• _GOAL OF THE EXERCISE_:
Pictures stay out; print the rest of the listing below exactly as it stands.

• _SOURCE MATERIAL_:
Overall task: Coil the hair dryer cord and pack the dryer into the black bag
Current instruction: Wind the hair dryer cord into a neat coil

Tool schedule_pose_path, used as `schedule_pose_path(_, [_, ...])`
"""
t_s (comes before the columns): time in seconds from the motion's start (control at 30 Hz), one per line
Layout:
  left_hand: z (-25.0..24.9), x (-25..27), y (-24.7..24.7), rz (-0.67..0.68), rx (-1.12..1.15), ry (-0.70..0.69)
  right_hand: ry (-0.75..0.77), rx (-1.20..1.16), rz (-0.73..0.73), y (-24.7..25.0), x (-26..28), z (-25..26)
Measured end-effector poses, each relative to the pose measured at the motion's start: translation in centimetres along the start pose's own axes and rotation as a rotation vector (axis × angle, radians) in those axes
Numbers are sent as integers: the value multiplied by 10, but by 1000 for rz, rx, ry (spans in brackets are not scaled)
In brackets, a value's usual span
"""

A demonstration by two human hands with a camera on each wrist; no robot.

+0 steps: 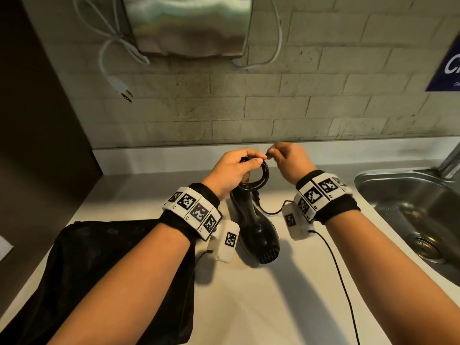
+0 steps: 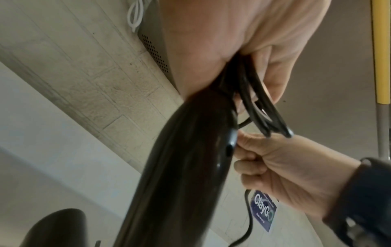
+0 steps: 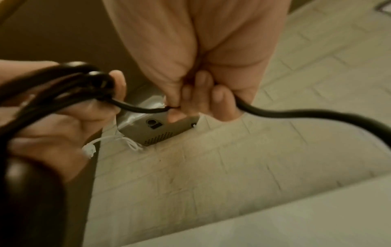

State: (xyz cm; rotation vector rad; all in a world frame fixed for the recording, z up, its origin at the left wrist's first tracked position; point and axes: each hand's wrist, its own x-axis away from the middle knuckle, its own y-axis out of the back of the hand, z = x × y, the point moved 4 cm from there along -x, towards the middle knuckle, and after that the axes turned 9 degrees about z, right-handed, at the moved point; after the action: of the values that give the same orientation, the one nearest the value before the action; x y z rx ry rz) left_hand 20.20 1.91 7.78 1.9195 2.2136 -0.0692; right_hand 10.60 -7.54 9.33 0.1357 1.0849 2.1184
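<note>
the black bag [image 1: 99,270] lies flat and unfilled on the counter [image 1: 273,307] at the left, and the hair dryer [image 1: 258,235] rests just beside it, so packing is still to come. the left hand [image 1: 231,170] grips the handle top with several finished cord loops [image 1: 263,174], while the right hand [image 1: 288,158] pinches the cord's loose run, with slack left to wind.

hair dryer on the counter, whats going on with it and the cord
A person is coiling the black cord. The left hand grips the loops together with the hair dryer handle, while the right hand pinches the next stretch of cord. Some cord lies loose on the counter. The black bag lies to the left, with the dryer not yet in it.
</note>
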Motion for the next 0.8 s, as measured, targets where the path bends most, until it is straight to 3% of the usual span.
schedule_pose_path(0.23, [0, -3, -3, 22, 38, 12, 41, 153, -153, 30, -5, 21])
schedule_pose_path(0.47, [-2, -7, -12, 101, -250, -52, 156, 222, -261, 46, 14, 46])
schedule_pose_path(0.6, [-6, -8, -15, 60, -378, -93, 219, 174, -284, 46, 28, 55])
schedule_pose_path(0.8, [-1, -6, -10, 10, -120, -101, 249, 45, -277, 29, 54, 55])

• _WRITTEN RESPONSE_:
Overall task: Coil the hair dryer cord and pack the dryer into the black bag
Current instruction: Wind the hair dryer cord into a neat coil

Tool schedule_pose_path, used as `schedule_pose_path(_, [_, ...])`
"""
t_s (comes before the columns): time in seconds from the motion's start (control at 30 Hz), one per line
Layout:
  left_hand: z (-25.0..24.9), x (-25..27), y (-24.7..24.7), rz (-0.67..0.68), rx (-1.12..1.15), ry (-0.70..0.69)
  right_hand: ry (-0.75..0.77), rx (-1.20..1.16), rz (-0.73..0.73), y (-24.7..25.0), x (-26..28), z (-25..26)
Measured end-effector poses, each relative to the pose measured at the motion's start: translation in centimetres along the start pose's own axes and rotation as a rotation vector (axis × angle, radians) in those axes
Numbers are sent as integers: the value multiplied by 10, but by 1000 for rz, rx, ry (spans in brackets are not scaled)
In brackets, a value's usual span
"""

A demonstration by two human hands with a camera on each wrist; no robot.

+0 steps: 
+0 steps: 
+0 steps: 

State: (xyz cm; rotation vector rad; all in a world frame fixed for the recording, z up, its origin at the left wrist's first tracked position; point and axes: each hand's wrist, its own x-axis away from the middle knuckle, its own y-axis out of the back of the hand, z = x × y, the point moved 4 cm from there along -x, towards the middle knuckle, and after that the axes turned 9 degrees about z, right-handed, at the moved point; after the action: of the values that give the same orientation, the one nearest the value before the action; x y z rx ry rz) left_hand 20.20 1.91 7.78 1.9195 2.2136 -0.0692; right_hand 10.60 -7.54 9.33 0.1357 1.0849 2.1184
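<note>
the black bag [image 1: 99,270] lies flat and unfilled on the counter [image 1: 273,307] at the left, and the hair dryer [image 1: 258,235] rests just beside it, so packing is still to come. the left hand [image 1: 231,170] grips the handle top with several finished cord loops [image 1: 263,174], while the right hand [image 1: 288,158] pinches the cord's loose run, with slack left to wind.

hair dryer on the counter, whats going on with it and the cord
A person is coiling the black cord. The left hand grips the loops together with the hair dryer handle, while the right hand pinches the next stretch of cord. Some cord lies loose on the counter. The black bag lies to the left, with the dryer not yet in it.
</note>
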Motion for the next 0.8 s, as measured, targets where the path bends most, until it is straight to 3% of the usual span.
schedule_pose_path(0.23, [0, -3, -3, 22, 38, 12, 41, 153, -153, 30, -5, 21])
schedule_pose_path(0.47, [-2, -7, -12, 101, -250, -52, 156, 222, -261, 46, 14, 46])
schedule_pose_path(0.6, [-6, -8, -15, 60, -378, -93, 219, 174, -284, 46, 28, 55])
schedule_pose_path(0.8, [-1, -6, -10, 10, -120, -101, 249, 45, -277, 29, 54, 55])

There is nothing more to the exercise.